Line by line, please look for the word "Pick" in the following records, then copy each line you find it in.
═══ Provided data
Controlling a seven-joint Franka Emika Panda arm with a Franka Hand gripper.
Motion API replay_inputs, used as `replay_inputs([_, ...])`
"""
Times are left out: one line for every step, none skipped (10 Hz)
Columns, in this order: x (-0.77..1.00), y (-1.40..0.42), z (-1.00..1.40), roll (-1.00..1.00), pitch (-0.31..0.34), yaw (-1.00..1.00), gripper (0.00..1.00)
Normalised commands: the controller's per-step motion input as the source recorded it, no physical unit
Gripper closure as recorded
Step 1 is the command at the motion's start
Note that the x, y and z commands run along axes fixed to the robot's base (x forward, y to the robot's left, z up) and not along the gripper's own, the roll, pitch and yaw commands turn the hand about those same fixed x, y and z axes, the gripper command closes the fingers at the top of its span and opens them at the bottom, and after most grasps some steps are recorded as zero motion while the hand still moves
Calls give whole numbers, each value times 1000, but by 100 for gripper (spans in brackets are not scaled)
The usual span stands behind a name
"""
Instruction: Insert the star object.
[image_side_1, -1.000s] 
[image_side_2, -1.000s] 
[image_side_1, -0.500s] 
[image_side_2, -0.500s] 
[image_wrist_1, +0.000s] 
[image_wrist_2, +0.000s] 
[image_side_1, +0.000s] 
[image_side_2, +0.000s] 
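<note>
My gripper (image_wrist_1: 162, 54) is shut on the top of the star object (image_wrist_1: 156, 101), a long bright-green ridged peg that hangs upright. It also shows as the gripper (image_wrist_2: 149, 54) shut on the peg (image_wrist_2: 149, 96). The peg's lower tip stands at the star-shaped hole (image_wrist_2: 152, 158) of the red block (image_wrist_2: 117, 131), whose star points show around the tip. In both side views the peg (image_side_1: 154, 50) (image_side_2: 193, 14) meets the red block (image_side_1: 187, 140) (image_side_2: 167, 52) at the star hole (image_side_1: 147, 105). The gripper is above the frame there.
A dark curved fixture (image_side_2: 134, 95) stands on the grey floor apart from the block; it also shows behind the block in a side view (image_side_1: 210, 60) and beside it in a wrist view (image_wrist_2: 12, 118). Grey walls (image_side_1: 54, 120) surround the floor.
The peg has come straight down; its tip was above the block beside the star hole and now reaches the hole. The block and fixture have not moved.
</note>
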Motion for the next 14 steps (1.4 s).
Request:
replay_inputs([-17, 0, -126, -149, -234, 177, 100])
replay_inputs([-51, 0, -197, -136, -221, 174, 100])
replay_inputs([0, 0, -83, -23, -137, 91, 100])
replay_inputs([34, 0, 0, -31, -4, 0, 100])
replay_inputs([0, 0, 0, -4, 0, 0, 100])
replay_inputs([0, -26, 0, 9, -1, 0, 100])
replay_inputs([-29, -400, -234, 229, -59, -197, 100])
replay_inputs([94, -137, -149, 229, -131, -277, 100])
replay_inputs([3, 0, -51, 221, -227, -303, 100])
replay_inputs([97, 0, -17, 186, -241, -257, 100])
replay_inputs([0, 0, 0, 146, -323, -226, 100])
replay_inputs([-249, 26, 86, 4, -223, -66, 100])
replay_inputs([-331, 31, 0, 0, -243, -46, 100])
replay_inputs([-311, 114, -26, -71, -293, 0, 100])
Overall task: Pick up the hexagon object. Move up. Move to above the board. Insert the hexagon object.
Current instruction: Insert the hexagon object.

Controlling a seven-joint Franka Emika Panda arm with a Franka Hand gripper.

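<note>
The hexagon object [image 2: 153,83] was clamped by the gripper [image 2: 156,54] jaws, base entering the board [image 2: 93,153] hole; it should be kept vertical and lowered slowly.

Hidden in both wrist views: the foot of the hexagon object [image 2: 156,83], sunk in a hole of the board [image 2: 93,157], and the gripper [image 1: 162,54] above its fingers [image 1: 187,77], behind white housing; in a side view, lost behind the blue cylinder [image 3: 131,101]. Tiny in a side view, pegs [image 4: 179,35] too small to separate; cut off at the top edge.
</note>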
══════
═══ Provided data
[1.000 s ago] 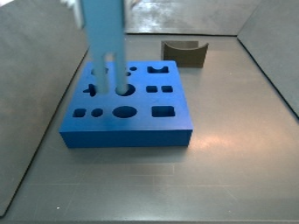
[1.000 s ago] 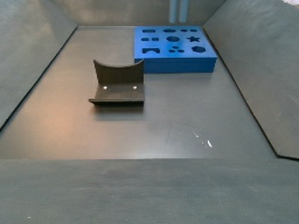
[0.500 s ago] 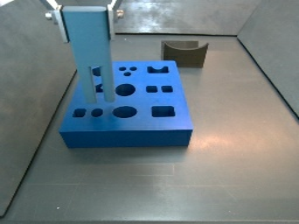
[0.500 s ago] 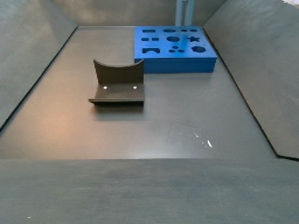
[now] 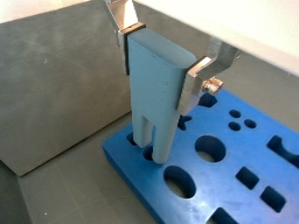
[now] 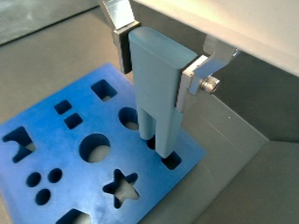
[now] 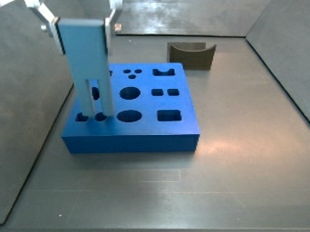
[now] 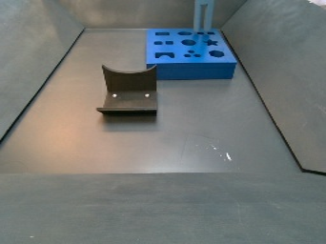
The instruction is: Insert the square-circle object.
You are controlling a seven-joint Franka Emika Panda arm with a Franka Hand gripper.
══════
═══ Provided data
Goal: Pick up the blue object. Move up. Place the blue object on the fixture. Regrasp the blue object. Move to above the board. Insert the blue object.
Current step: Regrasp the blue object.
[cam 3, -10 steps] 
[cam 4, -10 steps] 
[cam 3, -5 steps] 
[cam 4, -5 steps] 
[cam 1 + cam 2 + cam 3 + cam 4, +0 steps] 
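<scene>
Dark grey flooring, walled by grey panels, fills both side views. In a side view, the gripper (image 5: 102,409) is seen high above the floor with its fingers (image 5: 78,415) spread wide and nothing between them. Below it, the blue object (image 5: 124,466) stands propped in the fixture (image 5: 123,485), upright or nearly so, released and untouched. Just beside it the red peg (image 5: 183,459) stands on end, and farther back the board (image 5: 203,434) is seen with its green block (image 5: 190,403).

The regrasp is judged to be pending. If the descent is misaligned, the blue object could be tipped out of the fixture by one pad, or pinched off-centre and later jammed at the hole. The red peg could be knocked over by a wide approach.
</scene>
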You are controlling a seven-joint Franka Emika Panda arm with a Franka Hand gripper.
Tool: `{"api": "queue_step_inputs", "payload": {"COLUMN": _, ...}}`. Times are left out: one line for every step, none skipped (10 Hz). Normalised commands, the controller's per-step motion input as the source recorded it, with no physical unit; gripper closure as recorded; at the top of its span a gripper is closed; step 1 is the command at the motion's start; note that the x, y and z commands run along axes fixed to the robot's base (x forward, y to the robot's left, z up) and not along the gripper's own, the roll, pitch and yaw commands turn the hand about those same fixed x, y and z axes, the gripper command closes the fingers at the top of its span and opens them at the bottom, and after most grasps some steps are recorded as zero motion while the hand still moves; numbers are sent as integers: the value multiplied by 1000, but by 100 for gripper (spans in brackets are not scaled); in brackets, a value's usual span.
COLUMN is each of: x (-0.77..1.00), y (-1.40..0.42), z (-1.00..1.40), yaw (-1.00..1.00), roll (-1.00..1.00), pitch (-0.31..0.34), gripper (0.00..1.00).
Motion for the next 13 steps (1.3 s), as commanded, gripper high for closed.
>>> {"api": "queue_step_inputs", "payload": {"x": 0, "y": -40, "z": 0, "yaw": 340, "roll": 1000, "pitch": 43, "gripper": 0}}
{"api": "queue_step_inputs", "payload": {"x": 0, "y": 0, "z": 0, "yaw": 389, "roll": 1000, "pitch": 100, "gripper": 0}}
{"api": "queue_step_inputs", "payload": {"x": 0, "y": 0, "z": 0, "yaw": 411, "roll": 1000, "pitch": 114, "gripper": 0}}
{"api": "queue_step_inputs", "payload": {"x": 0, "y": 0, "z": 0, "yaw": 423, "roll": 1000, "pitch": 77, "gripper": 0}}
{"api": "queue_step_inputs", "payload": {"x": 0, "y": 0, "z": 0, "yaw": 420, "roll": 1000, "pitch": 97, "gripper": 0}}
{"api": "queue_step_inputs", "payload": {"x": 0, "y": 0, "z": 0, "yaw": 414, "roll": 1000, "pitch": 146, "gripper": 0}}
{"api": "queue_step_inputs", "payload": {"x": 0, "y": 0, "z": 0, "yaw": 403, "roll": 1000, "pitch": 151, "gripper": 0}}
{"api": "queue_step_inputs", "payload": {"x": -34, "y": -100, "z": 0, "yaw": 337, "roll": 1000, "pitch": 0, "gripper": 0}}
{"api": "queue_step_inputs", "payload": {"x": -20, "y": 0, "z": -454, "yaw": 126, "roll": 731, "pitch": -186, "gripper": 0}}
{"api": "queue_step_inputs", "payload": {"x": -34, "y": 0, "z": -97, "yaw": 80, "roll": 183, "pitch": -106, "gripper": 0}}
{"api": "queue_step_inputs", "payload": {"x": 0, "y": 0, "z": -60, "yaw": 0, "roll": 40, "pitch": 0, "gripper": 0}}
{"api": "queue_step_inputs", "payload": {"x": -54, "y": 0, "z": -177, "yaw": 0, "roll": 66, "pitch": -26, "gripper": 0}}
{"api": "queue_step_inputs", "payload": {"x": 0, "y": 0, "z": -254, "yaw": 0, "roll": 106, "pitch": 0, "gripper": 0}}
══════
**Task result:**
Overall task: Pick up the hexagon object. Move up. Move to above the board. Insert the hexagon object.
Goal: Pick up the blue object. Move up. Place the blue object on the fixture. Regrasp the blue object. Move to above the board. Insert the blue object.

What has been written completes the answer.